If the carrier, A_{c}cos(ω_{c}t), has 1 V amplitude (A_{c} = 1), this further simplifies to:

V_{o}(t) = ½A_{s}[cos((ω_{s} + ω_{c})t) + cos((ω_{s} – ω_{c})t)]

But, in most cases, a modulator is a better circuit to perform this function. A modulator (also called a *mixer* when it is used as a frequency changer) is closely related to a multiplier. The output of a multiplier is the instantaneous product of its inputs. The output of a modulator is the instantaneous product of the *signal* on one of its inputs (known as the *signal* input) and the *sign of the signal* on the other input (known as the *carrier* input). Figure 1 shows two ways of modeling the modulation function: as an amplifier whose gain is switched positive and negative by the output of a comparator on its carrier input, or as a multiplier with a high-gain limiting amplifier between the carrier input and one of its ports. Both architectures have been used to produce modulators, but the switched amplifier version (used in the AD630 balanced modulator) tends to be slower. Most high-speed integrated circuit modulators consist of a translinear multiplier (based on the Gilbert cell) with a limiting amplifier in the carrier path overdriving one of the inputs. This limiting amplifier may provide high gain, allowing a low-level carrier input—or low gain and clean limiting characteristics, thus requiring a comparatively large carrier input for correct operation. Consult the data sheet for specific information.
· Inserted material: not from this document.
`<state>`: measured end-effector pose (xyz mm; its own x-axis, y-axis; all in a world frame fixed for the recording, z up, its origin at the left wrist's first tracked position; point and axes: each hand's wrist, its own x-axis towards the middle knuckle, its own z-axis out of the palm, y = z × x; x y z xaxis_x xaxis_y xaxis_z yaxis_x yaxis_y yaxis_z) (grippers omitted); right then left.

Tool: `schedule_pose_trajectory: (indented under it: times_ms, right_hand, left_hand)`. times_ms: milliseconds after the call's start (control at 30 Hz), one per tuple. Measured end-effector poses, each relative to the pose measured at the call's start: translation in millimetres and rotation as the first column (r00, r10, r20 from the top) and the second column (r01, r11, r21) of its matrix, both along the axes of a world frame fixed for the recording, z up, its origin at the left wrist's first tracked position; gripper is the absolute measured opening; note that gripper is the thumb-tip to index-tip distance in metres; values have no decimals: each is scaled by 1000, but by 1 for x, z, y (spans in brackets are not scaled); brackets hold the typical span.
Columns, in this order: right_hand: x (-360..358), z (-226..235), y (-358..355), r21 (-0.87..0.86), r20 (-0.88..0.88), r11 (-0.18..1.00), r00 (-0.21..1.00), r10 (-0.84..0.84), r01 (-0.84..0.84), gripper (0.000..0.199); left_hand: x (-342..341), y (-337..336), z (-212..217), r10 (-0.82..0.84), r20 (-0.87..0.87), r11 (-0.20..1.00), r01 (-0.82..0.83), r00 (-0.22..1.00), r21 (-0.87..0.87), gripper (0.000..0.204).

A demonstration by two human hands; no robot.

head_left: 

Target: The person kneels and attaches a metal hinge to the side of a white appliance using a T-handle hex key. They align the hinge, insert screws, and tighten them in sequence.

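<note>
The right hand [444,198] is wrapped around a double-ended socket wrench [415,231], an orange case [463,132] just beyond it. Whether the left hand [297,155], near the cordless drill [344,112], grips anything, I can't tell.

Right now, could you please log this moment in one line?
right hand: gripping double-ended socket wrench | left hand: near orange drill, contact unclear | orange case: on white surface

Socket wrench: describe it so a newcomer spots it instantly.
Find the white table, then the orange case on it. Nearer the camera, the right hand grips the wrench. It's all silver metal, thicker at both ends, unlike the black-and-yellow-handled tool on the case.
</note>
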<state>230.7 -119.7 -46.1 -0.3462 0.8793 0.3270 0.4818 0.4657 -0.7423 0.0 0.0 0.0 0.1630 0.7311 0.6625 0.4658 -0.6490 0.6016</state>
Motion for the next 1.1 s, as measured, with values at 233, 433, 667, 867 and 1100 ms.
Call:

We use modulators rather than multipliers for several reasons. Both ports of a multiplier are linear, so any noise or modulation on the carrier input multiplies the signal input and degrades the output, while amplitude variation on the carrier input of a modulator can mostly be ignored. Second-order mechanisms can cause amplitude noise on the carrier input to affect the output, but these are minimized in the best modulators and will not be discussed here. A simple model of a modulator uses switches driven by the carrier. An (perfect) open switch has infinite resistance and zero thermal noise current, and a (perfect) closed switch has zero resistance and zero thermal noise voltage, so modulators, even though their switches are less than perfect, tend to have less internal noise than multipliers. Also, it is easier to design and manufacture a high-performance, high-frequency modulator than a similar multiplier.

Like analog multipliers, modulators multiply two signals, but, unlike analog multipliers, the multiplication is not linear. Instead, the signal input is multiplied by +1 when the polarity of the carrier input is positive, and by –1 when it is negative. In other words, the signal is multiplied by a square wave at the carrier frequency.

A square wave with a frequency of ω_{c}t may be represented by the Fourier series of odd harmonics:

K[cos(ω_{c}t) – 1/3cos(3ω_{c}t) + 1/5cos(5ω_{c}t) – 1/7cos(7ω_{c}t) + …]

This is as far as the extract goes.